▶ **ACTION ITEM**:
Please output the line that contains "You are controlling" and all later lines of the material, exactly, through the end.

= Beginning of Section =

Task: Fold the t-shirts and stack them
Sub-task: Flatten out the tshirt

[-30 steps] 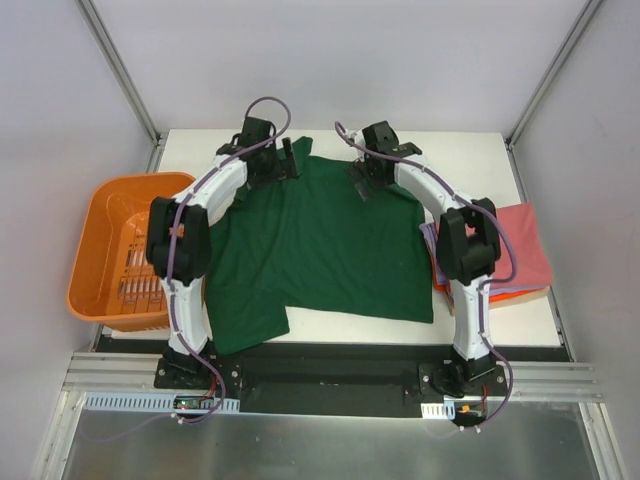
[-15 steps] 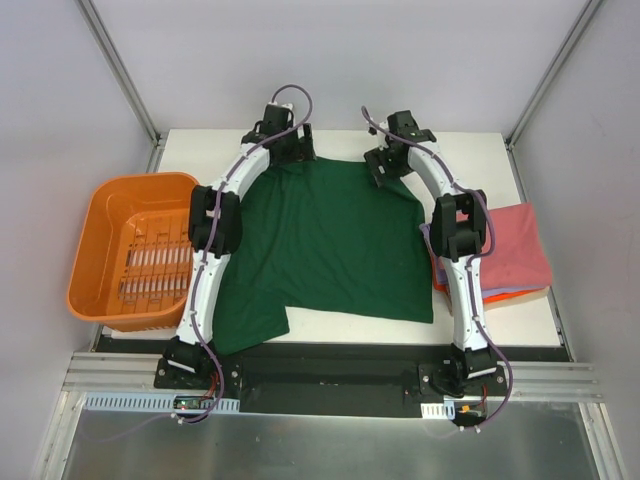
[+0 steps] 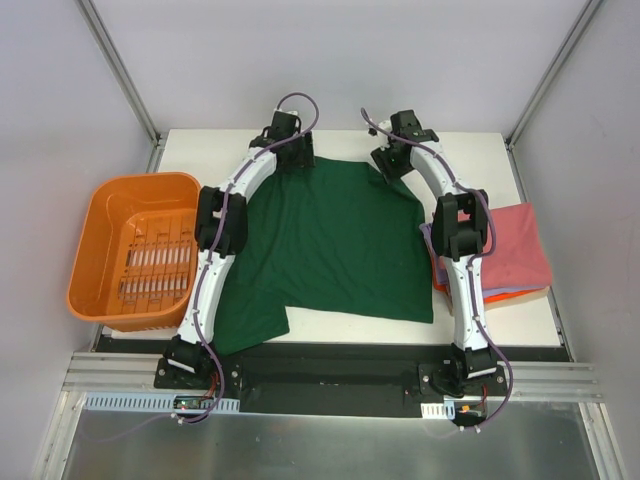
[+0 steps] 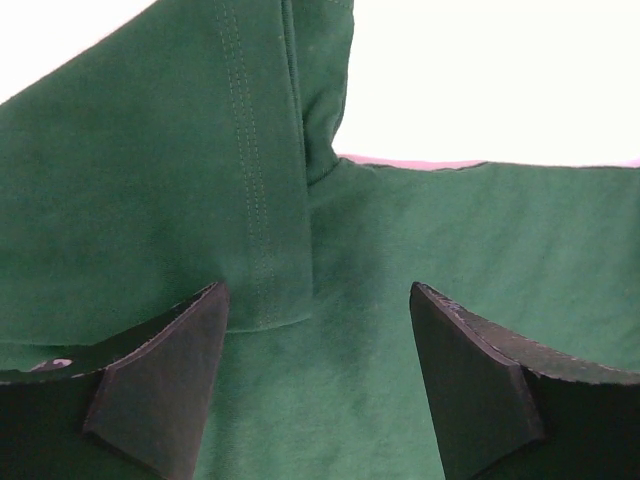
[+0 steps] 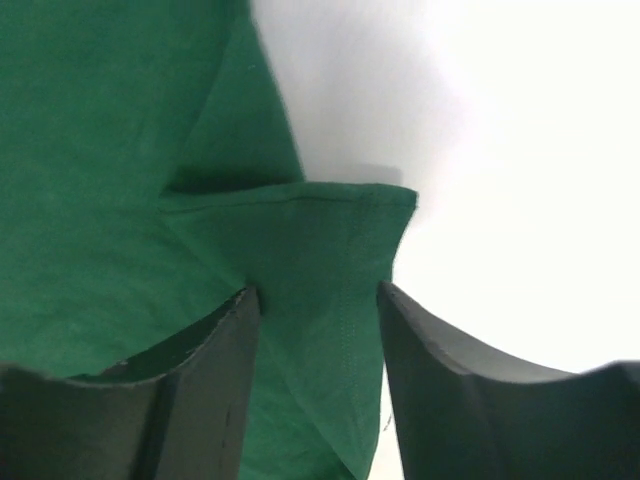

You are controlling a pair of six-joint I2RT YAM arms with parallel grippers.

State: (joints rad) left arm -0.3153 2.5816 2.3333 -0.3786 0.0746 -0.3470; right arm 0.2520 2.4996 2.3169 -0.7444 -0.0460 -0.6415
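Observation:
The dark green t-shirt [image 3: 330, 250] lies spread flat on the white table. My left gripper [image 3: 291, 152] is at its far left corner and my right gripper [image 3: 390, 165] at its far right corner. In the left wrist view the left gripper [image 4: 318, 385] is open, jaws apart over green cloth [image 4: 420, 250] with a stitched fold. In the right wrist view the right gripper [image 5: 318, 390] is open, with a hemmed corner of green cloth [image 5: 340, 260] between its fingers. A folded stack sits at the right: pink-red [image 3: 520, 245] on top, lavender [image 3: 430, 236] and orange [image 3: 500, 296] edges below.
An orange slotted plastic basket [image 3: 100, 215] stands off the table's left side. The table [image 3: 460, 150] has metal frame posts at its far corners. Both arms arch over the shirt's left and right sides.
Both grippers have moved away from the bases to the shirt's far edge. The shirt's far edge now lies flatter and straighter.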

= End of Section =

▶ **SOLUTION TO THIS TASK**:
You are controlling a pair of six-joint I2RT YAM arms with parallel grippers.

State: (joints rad) left arm -0.3153 2.5816 2.3333 -0.3786 0.0746 -0.3470; right arm 0.2520 2.4996 2.3169 -0.7444 -0.0460 -0.6415
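Observation:
The dark green t-shirt [image 3: 330, 250] lies spread flat on the white table. My left gripper [image 3: 291, 152] is at its far left corner and my right gripper [image 3: 390, 165] at its far right corner. In the left wrist view the left gripper [image 4: 318, 385] is open, jaws apart over green cloth [image 4: 420, 250] with a stitched fold. In the right wrist view the right gripper [image 5: 318, 390] is open, with a hemmed corner of green cloth [image 5: 340, 260] between its fingers. A folded stack sits at the right: pink-red [image 3: 520, 245] on top, lavender [image 3: 430, 236] and orange [image 3: 500, 296] edges below.
An orange slotted plastic basket [image 3: 100, 215] stands off the table's left side. The table [image 3: 460, 150] has metal frame posts at its far corners. Both arms arch over the shirt's left and right sides.
Both grippers have moved away from the bases to the shirt's far edge. The shirt's far edge now lies flatter and straighter.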

This output is complete.